I used to think the best ting to do with people like Malkin, Steyn, etc was to ignore them, to not dignify their prejudice-inciting ramblings with an intelligent response. I also felt like this was the best way to handle Holocaust deniers and neo-Nazis, coincidentally. A European professor of mine changed my mind when she very persuasively argued that Holocaust denial should not be criminalized anywhere outside Germany or Austria, and that instead of jailing or fining Holocaust deniers, they should be encouraged to enter into public debates with legitimate historians and social scientists. This, she argued, would result in the hate-mongers’ public humiliation and banishment to the realm of obscurity. Now, I believe that all purveyors of hatred must be confronted head-on, in the public sphere, and in ways that not only disprove their theories, but show them to be the malevolent charlatans they are –in other words, shame and discredit them completely.

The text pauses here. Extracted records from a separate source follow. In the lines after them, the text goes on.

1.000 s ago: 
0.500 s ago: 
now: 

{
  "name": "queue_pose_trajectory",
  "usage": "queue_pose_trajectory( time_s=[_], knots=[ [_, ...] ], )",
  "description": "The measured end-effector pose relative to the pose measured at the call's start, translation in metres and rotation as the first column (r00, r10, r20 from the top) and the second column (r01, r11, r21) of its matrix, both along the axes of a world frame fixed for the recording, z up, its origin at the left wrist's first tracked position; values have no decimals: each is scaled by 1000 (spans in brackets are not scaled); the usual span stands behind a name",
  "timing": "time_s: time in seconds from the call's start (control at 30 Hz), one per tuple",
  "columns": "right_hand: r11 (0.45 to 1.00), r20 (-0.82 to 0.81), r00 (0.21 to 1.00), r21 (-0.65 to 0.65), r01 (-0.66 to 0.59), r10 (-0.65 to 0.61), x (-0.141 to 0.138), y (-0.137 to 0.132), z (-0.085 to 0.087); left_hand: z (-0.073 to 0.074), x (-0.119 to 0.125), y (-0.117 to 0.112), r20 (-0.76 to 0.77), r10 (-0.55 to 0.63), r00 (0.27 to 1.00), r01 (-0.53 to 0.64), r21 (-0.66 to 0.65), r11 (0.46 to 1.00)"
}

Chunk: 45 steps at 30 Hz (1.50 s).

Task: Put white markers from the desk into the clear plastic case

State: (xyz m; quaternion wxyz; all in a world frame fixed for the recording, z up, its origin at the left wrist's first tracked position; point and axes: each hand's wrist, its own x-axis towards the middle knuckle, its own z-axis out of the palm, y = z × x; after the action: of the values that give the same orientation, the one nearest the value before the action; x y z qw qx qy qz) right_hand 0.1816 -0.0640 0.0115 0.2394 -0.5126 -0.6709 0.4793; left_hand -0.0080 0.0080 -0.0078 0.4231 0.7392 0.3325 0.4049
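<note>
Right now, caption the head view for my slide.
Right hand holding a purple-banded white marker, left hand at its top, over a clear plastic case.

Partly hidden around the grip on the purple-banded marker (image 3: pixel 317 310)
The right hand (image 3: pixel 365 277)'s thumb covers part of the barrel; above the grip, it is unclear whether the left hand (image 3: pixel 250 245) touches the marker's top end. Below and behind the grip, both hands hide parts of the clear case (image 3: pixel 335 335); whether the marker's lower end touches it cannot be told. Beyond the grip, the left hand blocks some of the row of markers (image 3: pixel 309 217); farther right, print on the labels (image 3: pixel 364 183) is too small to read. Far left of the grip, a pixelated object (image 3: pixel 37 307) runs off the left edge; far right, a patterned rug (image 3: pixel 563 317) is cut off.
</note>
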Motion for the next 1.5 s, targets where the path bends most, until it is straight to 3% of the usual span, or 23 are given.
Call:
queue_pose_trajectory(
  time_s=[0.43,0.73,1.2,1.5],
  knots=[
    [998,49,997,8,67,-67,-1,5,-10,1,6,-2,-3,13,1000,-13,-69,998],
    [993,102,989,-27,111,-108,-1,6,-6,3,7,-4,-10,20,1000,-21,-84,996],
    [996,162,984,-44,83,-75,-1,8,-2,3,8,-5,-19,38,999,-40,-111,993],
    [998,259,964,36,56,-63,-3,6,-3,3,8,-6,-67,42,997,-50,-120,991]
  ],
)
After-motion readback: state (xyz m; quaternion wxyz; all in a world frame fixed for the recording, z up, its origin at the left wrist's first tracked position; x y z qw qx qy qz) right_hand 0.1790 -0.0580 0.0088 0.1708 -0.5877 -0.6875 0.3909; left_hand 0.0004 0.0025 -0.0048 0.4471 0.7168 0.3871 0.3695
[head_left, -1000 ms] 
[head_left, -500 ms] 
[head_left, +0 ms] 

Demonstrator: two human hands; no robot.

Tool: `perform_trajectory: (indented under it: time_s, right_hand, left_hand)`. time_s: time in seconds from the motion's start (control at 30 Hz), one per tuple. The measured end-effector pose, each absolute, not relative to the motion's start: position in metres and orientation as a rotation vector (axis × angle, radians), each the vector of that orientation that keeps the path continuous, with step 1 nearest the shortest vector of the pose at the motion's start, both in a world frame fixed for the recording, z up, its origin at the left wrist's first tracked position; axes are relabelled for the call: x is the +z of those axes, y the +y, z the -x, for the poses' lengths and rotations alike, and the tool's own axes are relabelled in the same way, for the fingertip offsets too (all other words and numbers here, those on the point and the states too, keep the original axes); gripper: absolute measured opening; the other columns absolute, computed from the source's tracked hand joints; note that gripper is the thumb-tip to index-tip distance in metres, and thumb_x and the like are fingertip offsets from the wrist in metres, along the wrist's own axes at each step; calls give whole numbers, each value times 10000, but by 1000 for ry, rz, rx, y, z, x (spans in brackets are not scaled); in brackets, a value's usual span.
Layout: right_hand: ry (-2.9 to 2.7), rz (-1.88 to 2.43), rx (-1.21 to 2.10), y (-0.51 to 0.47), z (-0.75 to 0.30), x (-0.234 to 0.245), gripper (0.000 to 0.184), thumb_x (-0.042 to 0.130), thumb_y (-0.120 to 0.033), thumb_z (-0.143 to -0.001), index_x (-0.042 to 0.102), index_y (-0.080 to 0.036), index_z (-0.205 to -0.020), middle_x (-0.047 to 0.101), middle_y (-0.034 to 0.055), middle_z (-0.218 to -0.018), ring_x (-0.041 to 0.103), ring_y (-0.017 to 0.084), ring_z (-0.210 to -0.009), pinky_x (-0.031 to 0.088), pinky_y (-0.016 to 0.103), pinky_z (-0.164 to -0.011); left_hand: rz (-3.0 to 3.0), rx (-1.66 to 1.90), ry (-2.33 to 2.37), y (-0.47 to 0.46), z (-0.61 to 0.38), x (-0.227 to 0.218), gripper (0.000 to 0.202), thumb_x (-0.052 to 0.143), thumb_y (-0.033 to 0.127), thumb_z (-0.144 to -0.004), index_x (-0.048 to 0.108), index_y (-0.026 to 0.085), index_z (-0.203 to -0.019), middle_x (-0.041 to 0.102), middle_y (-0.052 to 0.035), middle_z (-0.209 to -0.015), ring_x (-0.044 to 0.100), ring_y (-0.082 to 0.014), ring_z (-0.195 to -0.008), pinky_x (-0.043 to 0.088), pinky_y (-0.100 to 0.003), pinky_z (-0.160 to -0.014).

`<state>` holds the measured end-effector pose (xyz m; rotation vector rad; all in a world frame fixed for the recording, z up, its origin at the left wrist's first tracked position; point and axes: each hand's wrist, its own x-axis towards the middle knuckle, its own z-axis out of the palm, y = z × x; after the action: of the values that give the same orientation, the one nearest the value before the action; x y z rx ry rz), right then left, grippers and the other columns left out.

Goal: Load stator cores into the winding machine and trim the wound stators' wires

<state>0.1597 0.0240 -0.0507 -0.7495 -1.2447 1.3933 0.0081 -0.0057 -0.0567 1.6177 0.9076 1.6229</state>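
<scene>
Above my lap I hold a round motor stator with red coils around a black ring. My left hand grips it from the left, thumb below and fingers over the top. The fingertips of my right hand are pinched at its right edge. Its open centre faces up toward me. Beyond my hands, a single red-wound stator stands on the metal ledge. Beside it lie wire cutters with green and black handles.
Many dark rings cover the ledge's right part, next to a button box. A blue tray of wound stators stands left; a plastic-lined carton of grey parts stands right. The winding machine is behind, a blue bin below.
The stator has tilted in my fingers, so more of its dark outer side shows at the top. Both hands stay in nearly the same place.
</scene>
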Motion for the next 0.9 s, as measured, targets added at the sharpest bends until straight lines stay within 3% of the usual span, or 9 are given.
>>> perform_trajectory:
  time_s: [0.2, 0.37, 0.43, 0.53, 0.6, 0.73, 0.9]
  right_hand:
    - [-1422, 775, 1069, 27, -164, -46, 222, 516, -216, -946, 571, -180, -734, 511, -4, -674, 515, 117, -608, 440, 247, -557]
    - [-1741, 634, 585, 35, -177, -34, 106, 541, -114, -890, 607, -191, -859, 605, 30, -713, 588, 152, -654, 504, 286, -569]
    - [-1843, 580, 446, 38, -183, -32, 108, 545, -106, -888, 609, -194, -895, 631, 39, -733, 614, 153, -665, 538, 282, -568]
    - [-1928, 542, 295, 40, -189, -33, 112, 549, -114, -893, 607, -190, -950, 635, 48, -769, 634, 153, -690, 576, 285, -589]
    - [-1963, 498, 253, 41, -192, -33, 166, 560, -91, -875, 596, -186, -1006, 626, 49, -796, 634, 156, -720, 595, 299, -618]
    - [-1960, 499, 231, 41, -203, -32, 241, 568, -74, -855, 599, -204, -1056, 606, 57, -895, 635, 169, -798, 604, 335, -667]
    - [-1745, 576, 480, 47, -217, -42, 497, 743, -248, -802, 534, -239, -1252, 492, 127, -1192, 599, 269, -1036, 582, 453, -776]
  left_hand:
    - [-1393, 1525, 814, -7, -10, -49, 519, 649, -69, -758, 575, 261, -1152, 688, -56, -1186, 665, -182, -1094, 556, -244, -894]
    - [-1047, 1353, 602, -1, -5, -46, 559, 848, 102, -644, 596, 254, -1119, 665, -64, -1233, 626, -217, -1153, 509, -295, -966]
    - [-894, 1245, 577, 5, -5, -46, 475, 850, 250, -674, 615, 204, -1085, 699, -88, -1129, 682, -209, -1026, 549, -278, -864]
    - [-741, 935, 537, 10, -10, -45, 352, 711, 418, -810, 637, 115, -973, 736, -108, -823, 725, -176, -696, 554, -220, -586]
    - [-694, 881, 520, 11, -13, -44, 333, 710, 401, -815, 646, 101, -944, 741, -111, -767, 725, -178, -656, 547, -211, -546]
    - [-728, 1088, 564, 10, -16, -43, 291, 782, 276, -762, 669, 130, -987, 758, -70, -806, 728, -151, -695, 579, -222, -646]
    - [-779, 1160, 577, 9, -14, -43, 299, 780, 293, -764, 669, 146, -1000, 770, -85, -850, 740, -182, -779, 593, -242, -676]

What I’m advocating here isn’t "fighting fire with fire." What I’m advocating is fighting hate propaganda with the full force of reality.

Hi everyone,

I felt informed citizens like yourselves, as senior political analysts and readers, would take interest in a program that simultaenously creates positive social, economic, and environmental impact around the world.

I’m the Communications Director for a program called Recycle to Eradicate Poverty. Our program recycles used cell phones and ink cartridges — pollutants extremely harmful to public health and the environment — to fund microfinance loans for poor women in Latin America.

It works this way: We collect phones and cartridges to resell or recycle them, and the proceeds go to the Grameen Foundation through its affiliate, a 501(c)(3) nonprofit organization called The Chiapas Project. The funds go to support women and their children in Mexico, Haiti, and Elsalvador, empowering them financially and socially.

So we 1) prevent pollutants from entering the environment, 2) enable woman-owned businesses in Latin America, and 3) empower women and their children. Next spring Recycle to Eradicate Poverty plans to launch the first annual 2008 Earth Day Challenge to protect the environment and fight poverty. The Challenge will start January 22 and end Earth Day, April 22. We seek to participate with universities, community colleges, high schools, and businesses to ensure this globally empowering Challenge makes as much scial, economic, and environmental impact as possible.

If this find your interest or you know of students and friends who would take interest, would you consider passing this forward to them at high schools and universities? This is the perfect opportunity for youth to take ownership of a great cause and use it to protect the environment and fight poverty.

I can be reached with any questions at ryan@phoneraiser.com. More information about Recycle can be found at www.recycletoeradicatepoverty.com.

Some facts you might or might not know:

  • Cell phones are retired in enormous amounts: 500 million each year, 10 million each month.
  • Each phone contains 8 toxic substances — arsenic and mercury included — and can pollute up to 135,000 liters of water.
  • Women and men around the world live on less than $2 per day.
  • Microfinance for-profits and non-profits enjoy loan repayment rates at or above 90% worldwide.

Recycle to Eradicate Poverty prides itself on direct affiliation with the Grameen Foundation and 2006 Nobel Peace Prize winner Muhammad Yunus.